→ **ACTIVITY**:
Within the records below, find each line that holds the string "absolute", then copy it.
(TASK MATERIAL Opens)
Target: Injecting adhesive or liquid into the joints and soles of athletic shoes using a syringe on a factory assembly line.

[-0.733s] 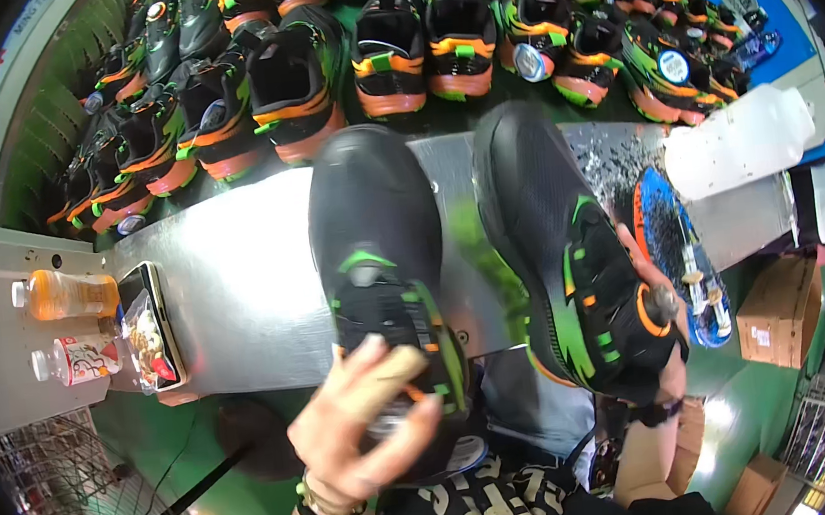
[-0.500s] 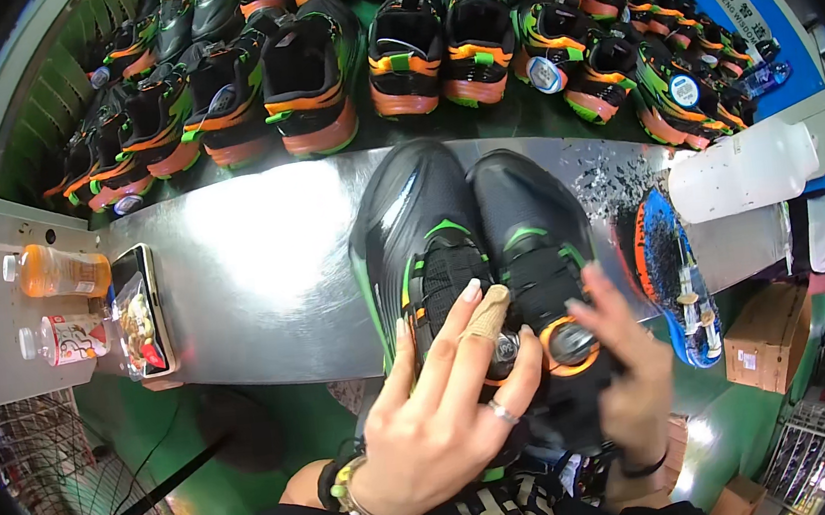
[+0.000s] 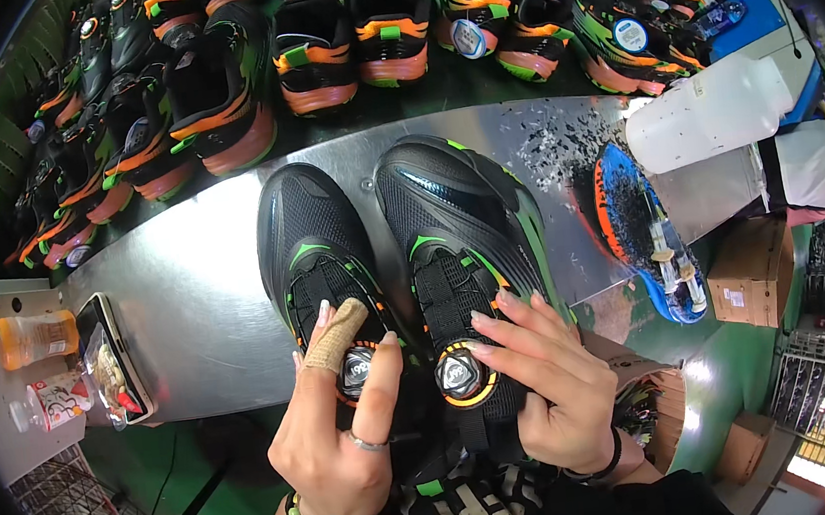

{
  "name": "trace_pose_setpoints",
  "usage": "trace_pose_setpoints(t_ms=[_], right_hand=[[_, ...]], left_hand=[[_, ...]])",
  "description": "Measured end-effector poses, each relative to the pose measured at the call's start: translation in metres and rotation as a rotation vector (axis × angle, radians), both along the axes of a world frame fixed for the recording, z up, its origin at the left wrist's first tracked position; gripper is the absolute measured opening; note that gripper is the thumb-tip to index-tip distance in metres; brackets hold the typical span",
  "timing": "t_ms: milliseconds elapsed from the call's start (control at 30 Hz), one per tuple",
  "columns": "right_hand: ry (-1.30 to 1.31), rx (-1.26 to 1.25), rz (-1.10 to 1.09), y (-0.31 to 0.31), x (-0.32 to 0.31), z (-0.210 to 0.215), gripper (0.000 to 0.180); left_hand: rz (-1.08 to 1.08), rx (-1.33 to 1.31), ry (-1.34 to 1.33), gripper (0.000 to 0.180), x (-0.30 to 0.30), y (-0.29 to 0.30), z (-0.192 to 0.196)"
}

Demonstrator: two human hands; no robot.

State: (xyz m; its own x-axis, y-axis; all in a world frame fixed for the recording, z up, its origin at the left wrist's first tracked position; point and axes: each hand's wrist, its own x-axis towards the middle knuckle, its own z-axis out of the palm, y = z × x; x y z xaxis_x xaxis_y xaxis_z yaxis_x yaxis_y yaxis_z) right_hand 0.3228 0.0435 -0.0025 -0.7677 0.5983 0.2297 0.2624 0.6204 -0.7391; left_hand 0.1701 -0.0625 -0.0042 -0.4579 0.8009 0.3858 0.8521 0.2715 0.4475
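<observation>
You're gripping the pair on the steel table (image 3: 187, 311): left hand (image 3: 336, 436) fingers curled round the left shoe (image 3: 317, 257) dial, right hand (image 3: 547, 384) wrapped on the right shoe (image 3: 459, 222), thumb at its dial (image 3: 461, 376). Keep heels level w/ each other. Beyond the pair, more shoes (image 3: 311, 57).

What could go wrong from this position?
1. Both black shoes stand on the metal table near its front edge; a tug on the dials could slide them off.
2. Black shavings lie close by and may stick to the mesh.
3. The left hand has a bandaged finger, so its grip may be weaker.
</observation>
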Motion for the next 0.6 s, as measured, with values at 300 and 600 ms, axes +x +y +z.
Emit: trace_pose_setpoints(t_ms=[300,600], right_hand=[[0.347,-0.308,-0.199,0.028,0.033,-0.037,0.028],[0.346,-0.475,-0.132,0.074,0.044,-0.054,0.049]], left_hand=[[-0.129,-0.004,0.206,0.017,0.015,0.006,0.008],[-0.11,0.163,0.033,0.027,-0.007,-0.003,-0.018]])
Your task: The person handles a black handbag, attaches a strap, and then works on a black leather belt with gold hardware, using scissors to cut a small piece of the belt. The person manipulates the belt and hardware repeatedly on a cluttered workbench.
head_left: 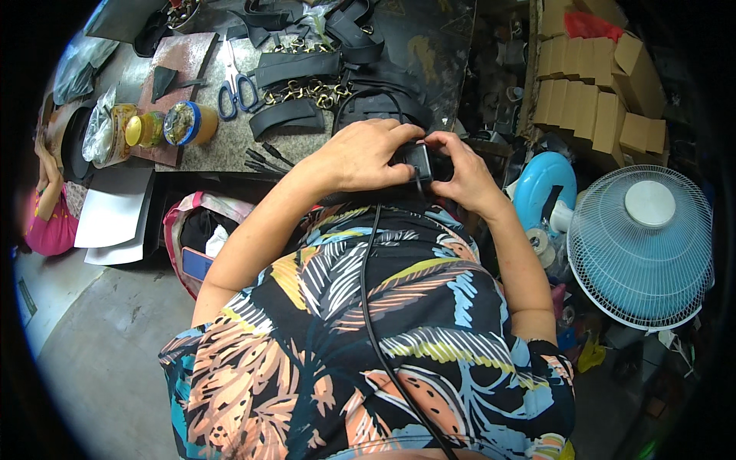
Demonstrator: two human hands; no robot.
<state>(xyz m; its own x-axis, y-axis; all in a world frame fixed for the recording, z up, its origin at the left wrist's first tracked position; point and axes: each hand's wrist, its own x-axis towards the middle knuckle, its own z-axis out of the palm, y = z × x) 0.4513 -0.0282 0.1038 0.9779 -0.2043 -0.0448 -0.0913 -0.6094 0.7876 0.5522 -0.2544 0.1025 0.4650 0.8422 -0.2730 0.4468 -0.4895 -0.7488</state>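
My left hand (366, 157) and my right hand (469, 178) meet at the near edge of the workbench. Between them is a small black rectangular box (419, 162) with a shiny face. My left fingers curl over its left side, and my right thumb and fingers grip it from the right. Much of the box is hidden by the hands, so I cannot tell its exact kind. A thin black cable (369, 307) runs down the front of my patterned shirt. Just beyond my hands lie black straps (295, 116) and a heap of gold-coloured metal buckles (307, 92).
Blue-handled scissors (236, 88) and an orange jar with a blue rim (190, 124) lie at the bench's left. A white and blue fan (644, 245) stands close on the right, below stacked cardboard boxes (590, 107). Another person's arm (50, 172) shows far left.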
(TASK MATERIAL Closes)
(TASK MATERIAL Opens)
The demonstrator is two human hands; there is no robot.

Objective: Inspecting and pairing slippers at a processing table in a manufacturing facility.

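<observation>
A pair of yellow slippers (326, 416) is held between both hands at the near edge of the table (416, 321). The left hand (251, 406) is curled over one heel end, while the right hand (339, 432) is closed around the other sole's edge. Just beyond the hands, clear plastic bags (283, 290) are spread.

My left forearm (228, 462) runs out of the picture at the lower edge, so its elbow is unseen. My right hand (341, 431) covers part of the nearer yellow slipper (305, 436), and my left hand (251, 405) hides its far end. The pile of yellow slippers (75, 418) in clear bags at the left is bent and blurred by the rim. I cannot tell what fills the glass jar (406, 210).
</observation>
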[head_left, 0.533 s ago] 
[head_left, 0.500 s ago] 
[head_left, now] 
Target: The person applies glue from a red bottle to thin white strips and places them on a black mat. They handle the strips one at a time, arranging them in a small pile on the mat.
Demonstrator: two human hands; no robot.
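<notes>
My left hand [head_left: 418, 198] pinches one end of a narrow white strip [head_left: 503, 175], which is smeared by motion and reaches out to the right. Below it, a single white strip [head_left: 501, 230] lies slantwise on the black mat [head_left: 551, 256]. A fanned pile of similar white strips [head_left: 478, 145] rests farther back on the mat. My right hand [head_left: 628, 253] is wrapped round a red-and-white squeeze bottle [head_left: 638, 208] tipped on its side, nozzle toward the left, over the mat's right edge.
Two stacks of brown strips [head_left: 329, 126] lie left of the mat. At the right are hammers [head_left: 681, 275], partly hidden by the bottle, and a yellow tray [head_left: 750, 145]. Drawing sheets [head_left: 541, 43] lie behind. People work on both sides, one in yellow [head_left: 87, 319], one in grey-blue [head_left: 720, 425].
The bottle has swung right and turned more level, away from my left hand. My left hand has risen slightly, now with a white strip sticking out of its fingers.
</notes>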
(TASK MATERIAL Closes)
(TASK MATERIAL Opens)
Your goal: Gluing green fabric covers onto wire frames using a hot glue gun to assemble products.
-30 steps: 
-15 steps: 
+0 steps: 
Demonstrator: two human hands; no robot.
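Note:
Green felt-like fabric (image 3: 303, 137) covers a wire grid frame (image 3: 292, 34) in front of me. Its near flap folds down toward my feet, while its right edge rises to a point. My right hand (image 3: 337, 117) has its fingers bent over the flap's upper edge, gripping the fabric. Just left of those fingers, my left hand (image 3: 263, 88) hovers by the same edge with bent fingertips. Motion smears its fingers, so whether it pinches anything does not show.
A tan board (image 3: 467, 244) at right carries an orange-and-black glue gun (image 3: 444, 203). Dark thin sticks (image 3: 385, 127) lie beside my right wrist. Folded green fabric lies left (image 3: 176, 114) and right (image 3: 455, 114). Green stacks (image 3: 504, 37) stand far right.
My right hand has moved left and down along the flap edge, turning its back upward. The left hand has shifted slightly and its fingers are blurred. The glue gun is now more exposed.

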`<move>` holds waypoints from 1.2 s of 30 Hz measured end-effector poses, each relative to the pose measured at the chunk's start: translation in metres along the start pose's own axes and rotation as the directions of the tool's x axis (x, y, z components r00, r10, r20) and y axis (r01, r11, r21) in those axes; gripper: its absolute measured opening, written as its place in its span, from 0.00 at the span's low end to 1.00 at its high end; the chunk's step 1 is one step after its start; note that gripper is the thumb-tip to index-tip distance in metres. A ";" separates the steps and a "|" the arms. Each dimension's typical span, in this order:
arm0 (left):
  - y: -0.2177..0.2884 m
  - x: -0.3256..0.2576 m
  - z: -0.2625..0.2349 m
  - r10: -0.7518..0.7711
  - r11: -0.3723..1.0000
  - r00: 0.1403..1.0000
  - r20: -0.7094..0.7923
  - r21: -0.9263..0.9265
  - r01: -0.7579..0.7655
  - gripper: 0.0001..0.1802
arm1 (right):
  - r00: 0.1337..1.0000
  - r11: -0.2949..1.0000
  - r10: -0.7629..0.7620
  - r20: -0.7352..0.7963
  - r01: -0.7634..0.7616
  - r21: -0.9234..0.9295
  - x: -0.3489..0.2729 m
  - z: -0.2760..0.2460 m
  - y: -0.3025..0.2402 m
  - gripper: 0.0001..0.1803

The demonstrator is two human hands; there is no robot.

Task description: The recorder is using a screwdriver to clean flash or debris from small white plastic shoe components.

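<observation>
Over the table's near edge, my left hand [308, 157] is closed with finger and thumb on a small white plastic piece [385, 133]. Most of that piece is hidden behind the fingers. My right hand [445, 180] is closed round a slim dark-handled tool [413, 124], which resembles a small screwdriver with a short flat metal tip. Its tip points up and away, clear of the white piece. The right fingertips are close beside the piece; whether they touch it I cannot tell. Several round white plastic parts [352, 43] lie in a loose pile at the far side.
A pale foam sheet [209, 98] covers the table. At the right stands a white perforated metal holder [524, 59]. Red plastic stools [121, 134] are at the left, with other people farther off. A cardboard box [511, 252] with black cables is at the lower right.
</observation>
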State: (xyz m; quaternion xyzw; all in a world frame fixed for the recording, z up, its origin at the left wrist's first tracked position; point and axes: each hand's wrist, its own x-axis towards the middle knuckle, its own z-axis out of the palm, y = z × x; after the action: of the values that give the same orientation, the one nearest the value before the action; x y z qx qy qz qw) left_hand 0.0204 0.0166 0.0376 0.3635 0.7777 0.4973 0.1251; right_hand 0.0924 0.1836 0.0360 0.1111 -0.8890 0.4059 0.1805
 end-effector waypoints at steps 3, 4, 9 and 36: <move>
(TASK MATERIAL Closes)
→ **SOLUTION TO THIS TASK**:
  "description": "Measured end-effector poses, each relative to the pose measured at the call's start: translation in metres and rotation as a rotation vector (axis × angle, radians), both along the axes of a world frame fixed for the recording, z up, its origin at the left wrist's first tracked position; gripper is the absolute measured opening; note that gripper is the thumb-tip to index-tip distance in metres; brackets hold the typical span",
`<move>` holds waypoints from 1.2 s of 30 Hz measured end-effector poses, each relative to the pose measured at the chunk's start: translation in metres along the start pose's own axes and rotation as the directions of the tool's x axis (x, y, z components r00, r10, r20) and y axis (r01, r11, r21) in those axes; gripper: its absolute measured opening, written as its place in its span, from 0.00 at the span's low end to 1.00 at its high end; the chunk's step 1 is one step after its start; note that gripper is the thumb-tip to index-tip distance in metres. A ";" separates the steps and a "|" the arms. Each dimension's typical span, in this order:

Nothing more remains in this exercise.